(Description of the task)
Send back the whole listing untouched.

----

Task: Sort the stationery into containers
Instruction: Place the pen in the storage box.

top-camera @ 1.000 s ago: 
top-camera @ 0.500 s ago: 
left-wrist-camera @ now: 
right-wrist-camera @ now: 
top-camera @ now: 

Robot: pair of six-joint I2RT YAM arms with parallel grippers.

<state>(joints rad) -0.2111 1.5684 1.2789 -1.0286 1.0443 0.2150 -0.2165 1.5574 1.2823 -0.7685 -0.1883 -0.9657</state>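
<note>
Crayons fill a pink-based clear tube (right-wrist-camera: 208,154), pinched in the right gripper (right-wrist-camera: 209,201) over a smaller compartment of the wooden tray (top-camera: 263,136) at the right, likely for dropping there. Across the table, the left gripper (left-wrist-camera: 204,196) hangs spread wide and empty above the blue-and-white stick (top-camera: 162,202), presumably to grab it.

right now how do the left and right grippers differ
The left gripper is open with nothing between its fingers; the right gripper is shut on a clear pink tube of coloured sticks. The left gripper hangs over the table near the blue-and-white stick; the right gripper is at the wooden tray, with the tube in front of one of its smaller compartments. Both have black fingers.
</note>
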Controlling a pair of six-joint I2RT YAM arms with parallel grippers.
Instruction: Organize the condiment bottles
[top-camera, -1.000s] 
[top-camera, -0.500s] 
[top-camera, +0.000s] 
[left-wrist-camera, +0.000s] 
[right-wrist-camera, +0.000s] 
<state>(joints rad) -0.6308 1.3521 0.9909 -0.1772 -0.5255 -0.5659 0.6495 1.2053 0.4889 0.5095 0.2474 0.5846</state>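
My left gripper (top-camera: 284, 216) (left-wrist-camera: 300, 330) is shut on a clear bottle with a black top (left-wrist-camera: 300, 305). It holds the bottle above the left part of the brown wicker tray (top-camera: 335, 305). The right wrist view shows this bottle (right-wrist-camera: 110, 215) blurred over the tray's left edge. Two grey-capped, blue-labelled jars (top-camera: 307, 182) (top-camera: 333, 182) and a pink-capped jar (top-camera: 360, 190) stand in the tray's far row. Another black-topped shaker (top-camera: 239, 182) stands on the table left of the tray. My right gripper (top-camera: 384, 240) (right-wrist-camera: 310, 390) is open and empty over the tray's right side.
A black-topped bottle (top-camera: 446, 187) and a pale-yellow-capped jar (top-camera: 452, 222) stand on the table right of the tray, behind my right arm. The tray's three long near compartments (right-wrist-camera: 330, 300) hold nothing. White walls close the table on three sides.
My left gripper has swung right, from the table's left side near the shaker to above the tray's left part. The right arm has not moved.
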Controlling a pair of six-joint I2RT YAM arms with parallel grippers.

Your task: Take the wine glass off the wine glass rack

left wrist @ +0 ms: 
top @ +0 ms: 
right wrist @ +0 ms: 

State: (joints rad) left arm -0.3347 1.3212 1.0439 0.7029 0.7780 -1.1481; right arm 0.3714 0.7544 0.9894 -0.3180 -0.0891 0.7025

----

(Expected answer)
Task: Sort the stationery into containers
Instruction: Place the pen in the storage box.

top-camera @ 1.000 s ago: 
top-camera @ 0.500 s ago: 
left-wrist-camera @ now: 
right-wrist-camera @ now: 
top-camera @ now: 

Robot: pair of six-joint I2RT YAM arms with parallel grippers.

<state>(joints rad) -0.2111 1.5684 1.2789 -1.0286 1.0443 0.2150 -0.2165 1.5574 1.2823 -0.7685 -0.1883 -0.9657</state>
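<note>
Crayons fill a pink-based clear tube (right-wrist-camera: 208,154), pinched in the right gripper (right-wrist-camera: 209,201) over a smaller compartment of the wooden tray (top-camera: 263,136) at the right, likely for dropping there. Across the table, the left gripper (left-wrist-camera: 204,196) hangs spread wide and empty above the blue-and-white stick (top-camera: 162,202), presumably to grab it.

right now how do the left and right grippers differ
The left gripper is open with nothing between its fingers; the right gripper is shut on a clear pink tube of coloured sticks. The left gripper hangs over the table near the blue-and-white stick; the right gripper is at the wooden tray, with the tube in front of one of its smaller compartments. Both have black fingers.
</note>
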Controlling a pair of six-joint I2RT YAM arms with parallel grippers.
Instruction: Organize the condiment bottles
[top-camera, -1.000s] 
[top-camera, -0.500s] 
[top-camera, +0.000s] 
[left-wrist-camera, +0.000s] 
[right-wrist-camera, +0.000s] 
<state>(joints rad) -0.6308 1.3521 0.9909 -0.1772 -0.5255 -0.5659 0.6495 1.2053 0.4889 0.5095 0.2474 0.5846</state>
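My left gripper (top-camera: 284, 216) (left-wrist-camera: 300, 330) is shut on a clear bottle with a black top (left-wrist-camera: 300, 305). It holds the bottle above the left part of the brown wicker tray (top-camera: 335, 305). The right wrist view shows this bottle (right-wrist-camera: 110, 215) blurred over the tray's left edge. Two grey-capped, blue-labelled jars (top-camera: 307, 182) (top-camera: 333, 182) and a pink-capped jar (top-camera: 360, 190) stand in the tray's far row. Another black-topped shaker (top-camera: 239, 182) stands on the table left of the tray. My right gripper (top-camera: 384, 240) (right-wrist-camera: 310, 390) is open and empty over the tray's right side.
A black-topped bottle (top-camera: 446, 187) and a pale-yellow-capped jar (top-camera: 452, 222) stand on the table right of the tray, behind my right arm. The tray's three long near compartments (right-wrist-camera: 330, 300) hold nothing. White walls close the table on three sides.
My left gripper has swung right, from the table's left side near the shaker to above the tray's left part. The right arm has not moved.
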Controlling a pair of six-joint I2RT YAM arms with parallel grippers.

Your task: Take the wine glass off the wine glass rack

left wrist @ +0 ms: 
top @ +0 ms: 
right wrist @ +0 ms: 

State: (joints rad) left arm -0.3347 1.3212 1.0439 0.7029 0.7780 -1.1481; right arm 0.3714 0.7544 0.9894 -0.3180 -0.0891 0.7025

The answer requires nothing further.